Le biologiste français Yersin s’est installé là en 1909, dans la campagne la plus rase (il n’y avait même pas une simple cahute quand il est arrivé) et a créé un laboratoire d’étude. L’activité se développant, la ville s’est étoffée : ça n’est donc pas tout à fait une vieille ville typique du Viêt Nam. Les bâtiments sont plus neufs, même s’ils sont construits dans le style vietnamien (maisons étroites et hautes, à cause des impôts qui se calculent par rapport à la surface au sol).
Ayant pour vocation première d’abriter un laboratoire d’études biologiques, la ville a gardé ce côté universitaire et de recherche : on y trouve un très grand lycée, qui enseigne entre autres choses, le Français. Y figurent un Institut Pasteur, sur lequel nous n’avons pas d’informations, mais qui doit faire de la recherche épidémiologique, j’imagine ; et un Centre de Recherche Nucléaires, que je ne me suis pas amusé à photographier…
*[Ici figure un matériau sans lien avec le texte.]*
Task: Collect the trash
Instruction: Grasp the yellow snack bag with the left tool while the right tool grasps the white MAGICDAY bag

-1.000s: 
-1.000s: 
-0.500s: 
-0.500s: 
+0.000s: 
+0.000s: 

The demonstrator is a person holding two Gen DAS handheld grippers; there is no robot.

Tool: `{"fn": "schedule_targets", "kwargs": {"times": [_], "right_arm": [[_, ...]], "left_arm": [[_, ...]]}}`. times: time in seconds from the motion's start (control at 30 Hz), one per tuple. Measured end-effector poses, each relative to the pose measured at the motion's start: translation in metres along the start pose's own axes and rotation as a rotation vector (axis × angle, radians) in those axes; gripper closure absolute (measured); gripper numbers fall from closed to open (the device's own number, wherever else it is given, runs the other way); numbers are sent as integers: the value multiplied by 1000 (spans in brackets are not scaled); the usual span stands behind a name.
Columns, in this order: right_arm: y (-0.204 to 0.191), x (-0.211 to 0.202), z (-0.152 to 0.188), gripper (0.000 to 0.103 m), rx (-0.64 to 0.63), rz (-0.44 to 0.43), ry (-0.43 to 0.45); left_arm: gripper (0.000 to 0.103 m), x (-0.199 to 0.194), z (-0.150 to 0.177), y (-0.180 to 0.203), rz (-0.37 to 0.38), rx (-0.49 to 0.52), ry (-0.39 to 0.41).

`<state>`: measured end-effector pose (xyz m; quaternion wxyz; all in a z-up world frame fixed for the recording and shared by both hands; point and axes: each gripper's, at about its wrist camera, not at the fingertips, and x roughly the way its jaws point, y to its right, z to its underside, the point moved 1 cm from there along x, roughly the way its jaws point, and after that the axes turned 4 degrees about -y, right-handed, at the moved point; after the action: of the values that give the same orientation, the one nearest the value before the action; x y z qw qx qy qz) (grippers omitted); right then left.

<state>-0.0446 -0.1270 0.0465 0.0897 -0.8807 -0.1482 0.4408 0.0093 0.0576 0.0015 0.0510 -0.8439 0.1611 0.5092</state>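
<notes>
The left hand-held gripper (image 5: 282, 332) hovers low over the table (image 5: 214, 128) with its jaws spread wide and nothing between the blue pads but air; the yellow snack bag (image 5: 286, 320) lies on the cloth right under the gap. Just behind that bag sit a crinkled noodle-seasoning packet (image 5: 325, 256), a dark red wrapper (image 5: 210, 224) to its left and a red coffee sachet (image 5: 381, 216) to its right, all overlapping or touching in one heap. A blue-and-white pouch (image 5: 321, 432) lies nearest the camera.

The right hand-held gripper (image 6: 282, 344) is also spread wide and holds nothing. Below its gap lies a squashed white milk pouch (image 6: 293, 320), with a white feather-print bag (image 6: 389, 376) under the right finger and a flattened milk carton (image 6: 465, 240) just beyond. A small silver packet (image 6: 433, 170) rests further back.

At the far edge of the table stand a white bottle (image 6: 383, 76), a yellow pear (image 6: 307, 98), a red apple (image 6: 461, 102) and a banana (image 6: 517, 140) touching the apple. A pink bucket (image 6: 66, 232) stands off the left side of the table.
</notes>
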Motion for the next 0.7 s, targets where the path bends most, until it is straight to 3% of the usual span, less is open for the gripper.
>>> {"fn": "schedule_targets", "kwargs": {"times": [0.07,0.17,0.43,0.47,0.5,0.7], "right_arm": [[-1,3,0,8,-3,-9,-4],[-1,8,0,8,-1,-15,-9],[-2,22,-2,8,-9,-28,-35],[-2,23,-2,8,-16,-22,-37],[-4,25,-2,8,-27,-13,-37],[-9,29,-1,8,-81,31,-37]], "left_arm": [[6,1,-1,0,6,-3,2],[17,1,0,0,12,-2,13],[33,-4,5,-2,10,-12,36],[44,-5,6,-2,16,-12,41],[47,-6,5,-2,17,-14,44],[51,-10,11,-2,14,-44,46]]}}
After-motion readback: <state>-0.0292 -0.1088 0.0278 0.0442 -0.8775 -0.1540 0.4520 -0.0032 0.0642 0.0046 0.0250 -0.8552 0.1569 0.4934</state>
Le climat y a vite été, cependant, son principal attrait, faisant de la ville un îlot de frais dans un monde chaud. Les villas se sont bâties – même dans le plus pur style anglo-normand, ce qui ne laisse pas de surprendre, ici. L’empereur Bao Dai y a fait construire son palais d’été, qui est toujours debout, figé dans le temps, entretenu par quelques petites mains de l’Etat, pour générer des revenus touristiques. On y trouve aussi, curiosité locale, la réalisation d’une artiste architecte du pays, qui a construit la « maison folle », un hôtel – galerie d’art inspiré du roman de Lewis Carroll, « Alice au pays des merveilles ». C’est une maison tordue, avec des chambres en forme de caverne, qu’on aurait pu jurer tout droit sortie de l’imagination de Salvador Dali. La cathédrale, défraichie et délavée, a par ses couleurs pastels qui s’effacent doucement, un doux air colonial un peu oublié. Les pagodes y sont nombreuses, comme partout ailleurs ici, et bien entretenues.
La particularité du climat local, par rapport au reste du pays, fait de Da Lat la première ville maraîchère du pays, et même du sud-ouest asiatique. Elle exporte toutes sortes de fleurs, mais a aussi comme spécialité l’artichaut – dont on fait du thé, ici – ainsi que les fraises, grandement appréciées en confiture. Nous n’avons pas pu apprendre la provenance des cépages, mais le vin local, réputé dans tout le Viêt Nam, ressemble à un Merlot, un bon vin de table. Le café, lui aussi connu nationalement, y est excellent : il a naturellement un petit arrière-goût de chocolat, ce qui le rend unique – et m’amène à me demander pourquoi est-ce qu’on ne connaît pas le café vietnamien en France…
En somme, nous y avons passé quelques bons jours, à la fraîche, avant de nous replonger dans un air plus maritime, moite et chaud.